Work order ::
The copy you return should hold only the lines from the top of the data below through the line with "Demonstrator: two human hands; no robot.", each duplicated exactly and with no pictures.

____

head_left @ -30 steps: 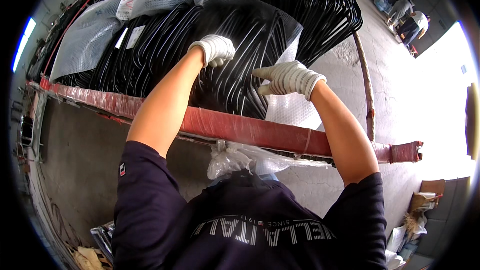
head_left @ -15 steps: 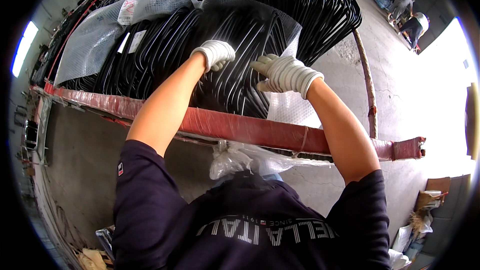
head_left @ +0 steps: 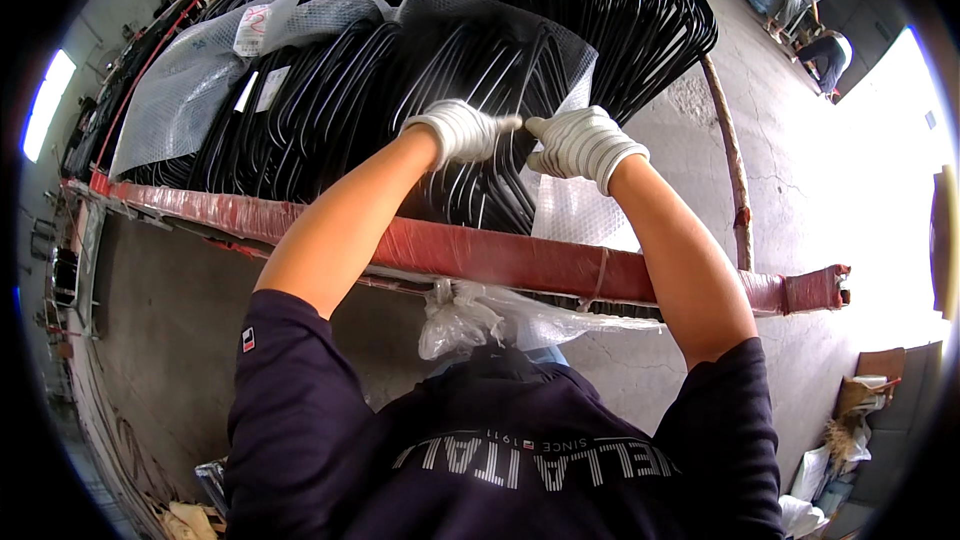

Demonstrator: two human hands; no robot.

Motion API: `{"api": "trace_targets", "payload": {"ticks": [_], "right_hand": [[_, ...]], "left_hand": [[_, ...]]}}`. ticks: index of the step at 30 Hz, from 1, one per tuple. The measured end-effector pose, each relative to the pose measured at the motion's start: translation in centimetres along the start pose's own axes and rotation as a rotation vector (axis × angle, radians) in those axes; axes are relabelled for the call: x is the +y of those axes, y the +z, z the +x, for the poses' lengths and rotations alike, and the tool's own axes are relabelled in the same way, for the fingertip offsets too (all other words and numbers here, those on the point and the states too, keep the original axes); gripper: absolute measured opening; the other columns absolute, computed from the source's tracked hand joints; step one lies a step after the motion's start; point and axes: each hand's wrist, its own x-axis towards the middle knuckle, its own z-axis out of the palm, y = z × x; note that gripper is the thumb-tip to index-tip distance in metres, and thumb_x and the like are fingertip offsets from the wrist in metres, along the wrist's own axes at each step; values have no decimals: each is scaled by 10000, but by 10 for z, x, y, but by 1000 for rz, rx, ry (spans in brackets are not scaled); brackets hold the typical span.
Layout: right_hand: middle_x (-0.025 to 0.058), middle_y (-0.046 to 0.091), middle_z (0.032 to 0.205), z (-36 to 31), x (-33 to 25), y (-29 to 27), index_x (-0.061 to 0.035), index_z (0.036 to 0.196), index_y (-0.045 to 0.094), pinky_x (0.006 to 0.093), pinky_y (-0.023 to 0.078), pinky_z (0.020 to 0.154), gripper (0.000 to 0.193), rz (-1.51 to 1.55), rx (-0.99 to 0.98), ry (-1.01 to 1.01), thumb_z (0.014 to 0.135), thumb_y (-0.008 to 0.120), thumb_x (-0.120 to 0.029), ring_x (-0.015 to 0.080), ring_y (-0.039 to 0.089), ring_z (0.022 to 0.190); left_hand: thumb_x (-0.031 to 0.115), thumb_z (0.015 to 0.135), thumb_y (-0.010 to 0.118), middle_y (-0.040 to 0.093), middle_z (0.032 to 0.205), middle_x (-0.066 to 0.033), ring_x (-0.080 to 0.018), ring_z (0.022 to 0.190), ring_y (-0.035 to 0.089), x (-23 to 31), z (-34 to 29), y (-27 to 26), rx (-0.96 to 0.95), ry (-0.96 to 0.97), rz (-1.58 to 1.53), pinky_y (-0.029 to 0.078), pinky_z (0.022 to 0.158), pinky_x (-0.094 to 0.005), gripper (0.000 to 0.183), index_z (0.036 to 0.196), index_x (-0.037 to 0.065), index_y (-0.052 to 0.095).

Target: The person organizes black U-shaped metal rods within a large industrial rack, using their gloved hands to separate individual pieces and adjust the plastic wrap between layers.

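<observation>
A wide row of bent black tubes (head_left: 335, 105), packed side by side, rests on a rack in front of me. My left hand (head_left: 462, 132), in a white ribbed glove, is closed over the near tubes with its thumb stretched to the right. Just to its right, my right hand (head_left: 583, 142), gloved alike, has its fingers curled at the tubes by the row's right end. The fingertips almost meet, with a narrow gap between. Both palms and most fingers are hidden from above. Bubble wrap (head_left: 585, 210) lies under the right end of the tubes.
A red wrapped rail (head_left: 480, 250) runs across the rack's near side. A thin post (head_left: 730, 160) stands at right. More bubble wrap (head_left: 175, 120) covers the left tubes, near a white label (head_left: 271, 88). Clear plastic (head_left: 460, 320) hangs below the rail. Two people (head_left: 828, 58) bend over far right.
My left hand has moved right, toward my right hand. The right hand's spread fingers have curled in, and the gap between the hands has narrowed.
</observation>
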Motion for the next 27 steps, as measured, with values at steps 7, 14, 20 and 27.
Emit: {"api": "trace_targets", "payload": {"ticks": [7, 14, 20, 27], "right_hand": [[123, 646, 823, -3, 2, 2, -112, 1281, 410, 372, 473, 736, 561, 33, -16, 35, 803, 493, -394, 268, 625, 819], [144, 646, 873, -7, 0, -3, -118, 1330, 344, 367, 473, 770, 604, 95, -19, -11, 809, 483, -390, 284, 620, 854], [137, 649, 853, 1, 0, 2, -141, 1370, 276, 379, 478, 745, 646, 65, -43, -1, 810, 486, -385, 274, 626, 835], [126, 610, 703, -12, -7, -9, -149, 1411, 170, 350, 466, 636, 726, 199, -25, -49, 814, 522, -364, 232, 581, 627]], "left_hand": [[455, 893, 347, 606, 821, -90, -151, 655, 546, 5, -6, -13, 130, 7, 53, 428, 686, -310, 449, 1186, 176, 540], [224, 918, 411, 466, 538, -33, -98, 391, 356, -23, 7, -3, -25, 25, -434, 291, 376, -250, 387, 1302, 271, 433], [425, 902, 406, 438, 488, -34, -117, 381, 362, -32, 5, -14, -38, -190, -254, 290, 368, -255, 357, 1076, 168, 583], [605, 850, 378, 473, 463, -79, -139, 342, 392, -42, -6, -22, 180, -182, -406, 310, 355, -294, 675, 594, 15, 582]]}}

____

Answer to the exercise ::
head_left @ -30 steps: 
head_left @ -15 steps: 
head_left @ +0 steps: 

Demonstrator: two human hands; no robot.

This exercise has been answered in full.